TMAP specifies the following:

  • TMAP profile roles

  • CAP interoperability requirements

  • BAP [4] interoperability requirements

  • Required BAP parameters, such as codec and Quality of Service (QoS) settings

The following sets of profiles and services fall under each of the boxes shown in Figure 2.1:

  • Content Control:

    • Media Control Profile (MCP) [7]

    • Media Control Service (MCS) and Generic Media Control Service (GMCS) [13]

    • Call Control Profile (CCP) [6]

    • Telephone Bearer Service (TBS) and Generic Telephone Bearer Service (GTBS) [14]

  • Capture and Rendering Control:

    • Volume Control Profile (VCP) [5]

    • Volume Control Service (VCS) [15]

  • Audio Stream Transitions:

    • Basic Audio Profile (BAP) [4]

    • Broadcast Audio Scan Service (BASS) [16]

    • BASS is listed here for completeness. TMAP specifies no additional requirements for the BASS Server (Scan Delegator) or the BASS Client (BAP Broadcast Assistant).
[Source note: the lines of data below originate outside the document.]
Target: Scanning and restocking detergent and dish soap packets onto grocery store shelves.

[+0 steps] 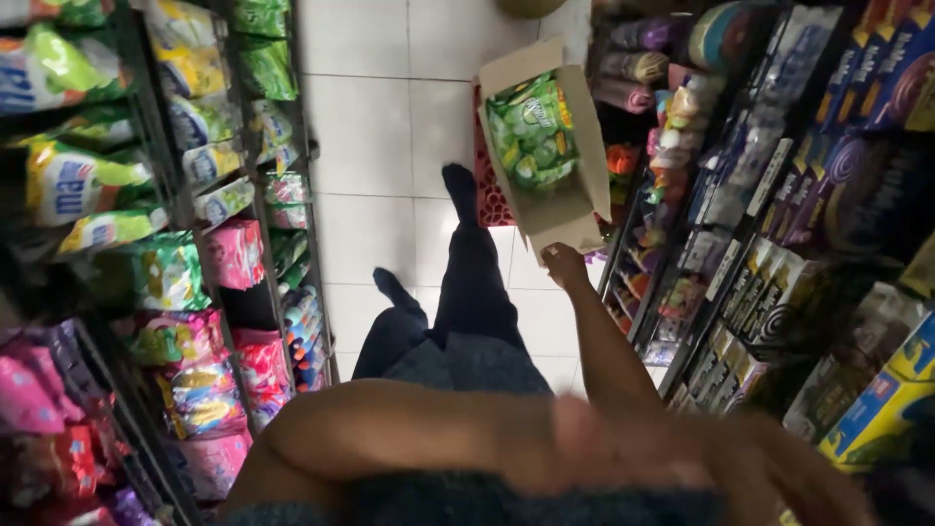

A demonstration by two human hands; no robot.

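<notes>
My right hand (565, 263) grips the near bottom edge of an open cardboard box (589, 146). The box is tilted toward me and holds green snack bags (531, 131). It sits over a red crate (487, 190) on the white tiled floor. My left arm crosses the bottom of the view, heavily blurred. My left hand (804, 472) reaches toward the lower right shelf, and its fingers are too smeared to read. My legs (467, 292) in dark trousers stand in the aisle below.
Shelves of coloured snack packets (185, 282) line the left side. On the right, a rack (740, 282) carries small boxes, bottles and blue and yellow cartons. A narrow strip of white tiled floor (370, 136) runs between them.
</notes>
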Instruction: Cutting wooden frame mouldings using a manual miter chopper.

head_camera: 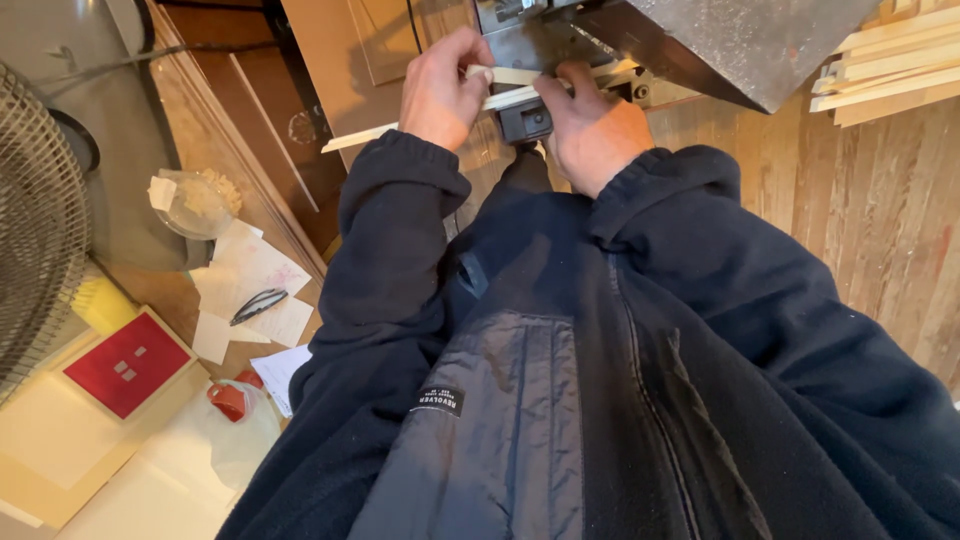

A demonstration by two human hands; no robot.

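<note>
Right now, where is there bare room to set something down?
Bare wooden floor lies right of the right sleeve, below the stacked wood strips. The left side is crowded: papers, plastic cup, red-faced frame. Both hands hold a pale strip at the machine.

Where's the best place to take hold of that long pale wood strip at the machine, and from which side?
Probably the free length of the wood strip sticking out leftward past the left hand. It is thin and flat, so pinch it across its faces, coming from the left. The right hand and the metal machine crowd the other end.
</note>
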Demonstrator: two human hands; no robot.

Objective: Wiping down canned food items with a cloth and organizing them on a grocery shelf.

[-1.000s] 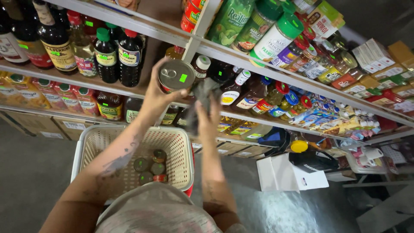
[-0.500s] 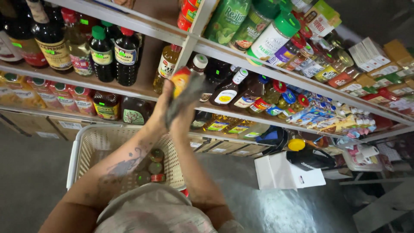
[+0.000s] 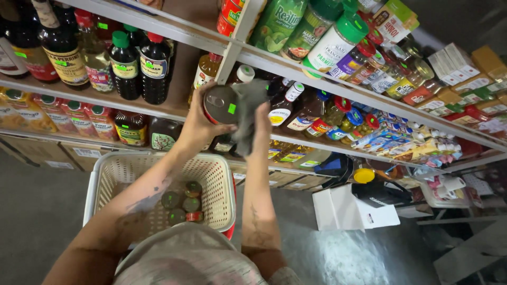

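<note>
From the head camera, the left hand (image 3: pixel 198 126) was wrapped around a round metal can with a small green sticker on its lid (image 3: pixel 221 104), raised in front of the wooden shelves of sauce bottles (image 3: pixel 174 111). The right hand (image 3: pixel 261 124) pressed a crumpled grey cloth (image 3: pixel 245 113) against the can's side, fingers apparently closed on the cloth, though it hid them. The step looked like wiping the can. A cream perforated plastic basket (image 3: pixel 113 177) holding small jars sat below.
</note>
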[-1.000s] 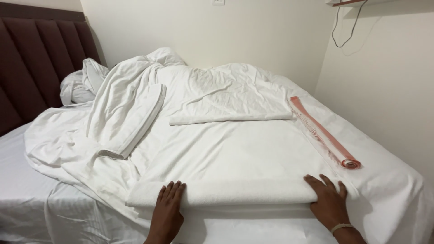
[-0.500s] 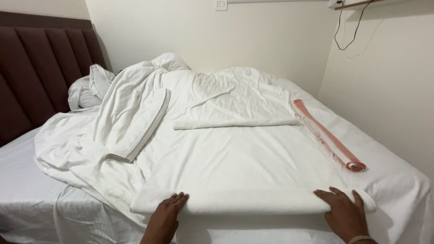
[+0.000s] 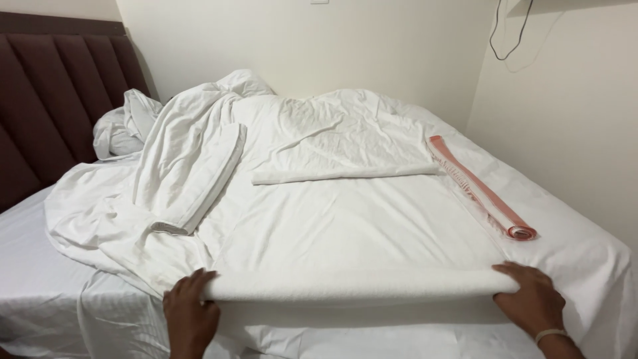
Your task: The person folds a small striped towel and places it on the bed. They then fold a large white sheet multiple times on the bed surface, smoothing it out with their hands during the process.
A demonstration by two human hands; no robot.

    • Published Audio Capabilities Service (PACS) [2]

    • Audio Stream Control Service (ASCS) [1]

    • Coordinated Set Identification Profile (CSIP) [9]

    • Coordinated Set Identification Service (CSIS) [17]

2.2. Roles

TMAP defines the following profile roles (see Section 3 for more details on the required features per role):

  • The Call Gateway (CG) role is defined for telephony or VoIP applications. The CG device has the connection to the call network infrastructure. Typical devices implementing the CG role include smartphones, laptops, tablets, and PCs.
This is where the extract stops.